Economic Freedom Fighters (EFF) leader Julius Malema has characterised the majority of Indians as being racist, saying that their disdain for blacks is evident in their voting patterns and the low marriage rate between Indians and Africans.
“I want to give you two examples of why I say the majority of Indians are racist. If you check the marriage rate between Indians and Africans, it is extremely low. Africans and Indians do not marry each other because the majority of those Indians see us as subhuman. We actually marry more white people than Indians. An Indian who marries an African gets isolated in Indian communities. They see that as a taboo, that is the first point,” Malema said at the EFF’s Youth Day commemoration rally in Matlosana in North West on Saturday.
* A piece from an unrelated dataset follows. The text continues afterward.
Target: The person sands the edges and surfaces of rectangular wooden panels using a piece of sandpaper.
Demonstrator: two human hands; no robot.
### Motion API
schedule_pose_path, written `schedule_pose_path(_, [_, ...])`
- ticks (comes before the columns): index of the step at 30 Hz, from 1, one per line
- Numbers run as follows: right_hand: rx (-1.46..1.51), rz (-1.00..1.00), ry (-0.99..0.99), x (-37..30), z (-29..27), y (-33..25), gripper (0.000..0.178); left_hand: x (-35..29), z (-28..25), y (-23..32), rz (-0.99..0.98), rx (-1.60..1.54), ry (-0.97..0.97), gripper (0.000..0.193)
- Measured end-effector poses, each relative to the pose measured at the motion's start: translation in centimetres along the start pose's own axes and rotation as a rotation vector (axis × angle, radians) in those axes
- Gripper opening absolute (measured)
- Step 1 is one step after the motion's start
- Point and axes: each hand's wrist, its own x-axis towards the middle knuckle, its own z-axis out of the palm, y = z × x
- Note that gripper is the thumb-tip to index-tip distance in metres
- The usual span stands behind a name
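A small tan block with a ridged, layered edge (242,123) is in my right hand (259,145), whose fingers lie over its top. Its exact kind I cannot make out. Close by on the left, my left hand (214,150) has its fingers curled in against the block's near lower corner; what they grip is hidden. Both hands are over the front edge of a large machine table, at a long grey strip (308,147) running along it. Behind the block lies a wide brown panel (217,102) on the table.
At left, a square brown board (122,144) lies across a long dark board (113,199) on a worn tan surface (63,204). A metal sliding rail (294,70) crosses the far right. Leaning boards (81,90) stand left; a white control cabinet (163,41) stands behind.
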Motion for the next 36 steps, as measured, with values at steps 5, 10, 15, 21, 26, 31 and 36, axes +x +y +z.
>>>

“The second point is that the majority of Indians do not vote for African parties. The majority of Indians do not vote for the ANC, they do not vote for the [Inkatha Freedom Party], for the [United Democratic Movement], for the EFF. They vote for the DA because they see themselves as being closer to white than African struggles. If there are Indians who are going to catch feelings over this statement, it is your own baby to feed Maltabella.”
Malema went on to bat for EFF deputy president Floyd Shivambu, who came under fire following what became a tense sitting of Parliament’s finance committee.
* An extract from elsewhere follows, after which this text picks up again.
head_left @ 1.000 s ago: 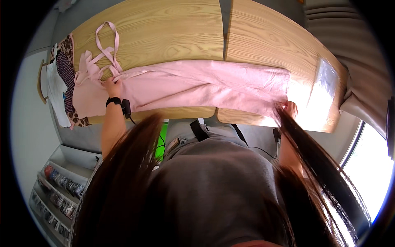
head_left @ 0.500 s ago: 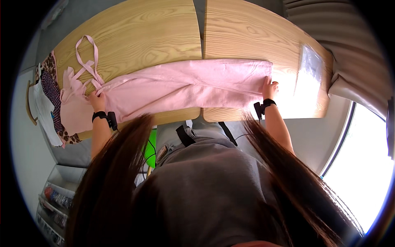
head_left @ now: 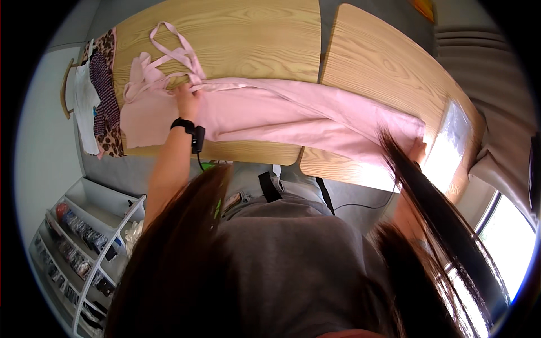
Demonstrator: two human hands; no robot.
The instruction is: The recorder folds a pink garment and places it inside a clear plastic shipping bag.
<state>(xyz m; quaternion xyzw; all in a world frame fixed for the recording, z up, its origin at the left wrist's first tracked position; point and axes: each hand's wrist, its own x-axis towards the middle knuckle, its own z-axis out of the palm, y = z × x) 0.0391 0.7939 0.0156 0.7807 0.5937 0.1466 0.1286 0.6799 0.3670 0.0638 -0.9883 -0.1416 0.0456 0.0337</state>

In the committee meeting, Shivambu asked the chairperson: “Why is it that National Treasury is represented by one person on every issue? Is he responsible for everything? Is he National Treasury?” he asked, referring to its deputy director-general, Ismail Momoniat.
Malema on Saturday said Shivambu’s words were deliberately distorted and that distortion would not deter him or his party from exposing the realities that black people were subjected to.
“If Momo fought in the struggle, he would have understood what Floyd said better than all those Indian-led mobs who attacked Floyd.”
In the almost hour-long speech, Malema called on young people to honour the 1976 generation by going to school and acknowledging the contribution made by the 2015 #FeesMustFall movement.
He also called on President Cyril Ramaphosa to urgently attend to students who had been jailed and expelled from institutions for their role in the protests.
He said Ramaphosa needed to intervene at Rhodes University, where female students had been expelled for protesting against the alleged rape culture at the institution.
Campaigning ahead of next year’s elections, Malema said the EFF wanted Ramaphosa back in church, where he belonged: “Ramaphosa was a pastor, he is a man of the church. White people fetched him from church and gave him money to form [the National Union of Mineworkers]. [When he speaks, you hear] that he is just a pastor.”